Kelsie rolls her eyes. "Why else would you tell her before you told me?"
"Maybe because I didn't want you worrying about me when you have enough on your plate as is. Maybe because I wanted you to be selfish and focus on your recovery instead of worrying about me. Maybe because I didn't want you, of all people, to pity me or look at me like I'm some charity case. Maybe because, with you, I didn't want anything to change."
With every sentence that I force her to listen to, I can see the anger drain from her body, leaving behind nothing but the sad shell of my sister that first appeared after our parents died.
"But with Demi you want everything to change," she states, and I don't know exactly what it is about her statement, but it causes me to to push past both her and Demi, and, with a newfound swell of frustration and determination, rush to grab my car keys off of the kitchen counter.
"Where are you going, Banner?" I hear Demi ask from behind me.
I turn around in the foyer to face her, just as I am about to walk out the front door. "To pay Adaliah a visit." I don't realize that my words ring true until they've slipped past my lips.
"What? Why?" She stands in front of me with a look of total confusion that morphs into an expression of total shock and surprise when I curl one arm around her shoulders and kiss her far more unapologetically, far more confidently, than I ever have before. When her lips part to emit a gasp that is silenced by my own, I waste no time in allowing my tongue to explore the inside of her mouth, remnants of sweet, sticky caramel and bitter coffee overloading my senses much like the vanilla scent that always seems to cling to her like a second skin. I have to practically force myself to break apart our kiss when she clutches fistfuls of my tee-shirt and emits a soft moan.
"Because I really do not wish to share you with her anymore," I murmur into her ear.
"Holy shit." Kelsie's voice causes Demi to jump, and I snicker as her cheeks glow pink.
"Kels, hurry up and get in the car, so we can visit Adaliah," I direct before she can begin fangirling or teasing us with sarcastic comments or interrogating us with questions. She nods, and I furrow my eyebrows when she walks in the opposite direction of our front door. Shaking my head at the antics of my younger sister, I return my attention to a still blushing Demi.

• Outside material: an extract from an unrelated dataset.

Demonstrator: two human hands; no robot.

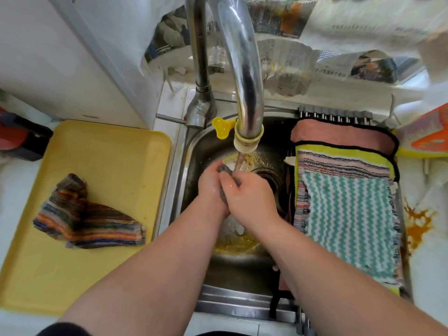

"You look a bit flustered there, popstar." I smirk.
"Oh, gee, I wonder why, especially when I totally forgot she was standing right there." She rolls her eyes when I laugh.
"You forgot?" I cup her hip with one hand and place the other on the wall, right beside her head so that I can lean in enough to be heard without worrying about Kelsie's ears. "Were some of your thoughts not PG enough to remind you of her?"
She shifts in place slightly, and I suddenly find my body pressed flushed against hers, with her eyes being the same captivating shade of deep, rich brown that I've had the pleasure of witnessing only once before. "None of my thoughts were PG just then." Her words, sounding almost like a breathless whisper, have me swallowing hard and reminding myself that we're waiting for Kelsie.
"I could really get used to this side of you."
"Oh, I bet you could." She laughs, putting distance between us as my sister's footsteps can be heard echoing down the short hallway.
"Okay, I'm ready," Kelsie announces with a grin, holding her old softball bat over her shoulder.
"Kels, what's with the bat?"
"Just in case I need it." She practically skips to the car while I share a glance with Demi.
"She's your Lovatic."
Demi smiles and rolls her eyes before her expression drops into one if concern. "Does it worry you that she bounced back so quickly after finding that letter?"
I shake my head. "She prefers to hide her emotions, bottle them up until she can't handle it anymore. Plus, it probably hasn't truly set in yet."
"Do you think you'll tell her how much time you have left?"
"No." Through the door that she left open, I watch my sister mess with the stereo in my car. "I don't think so."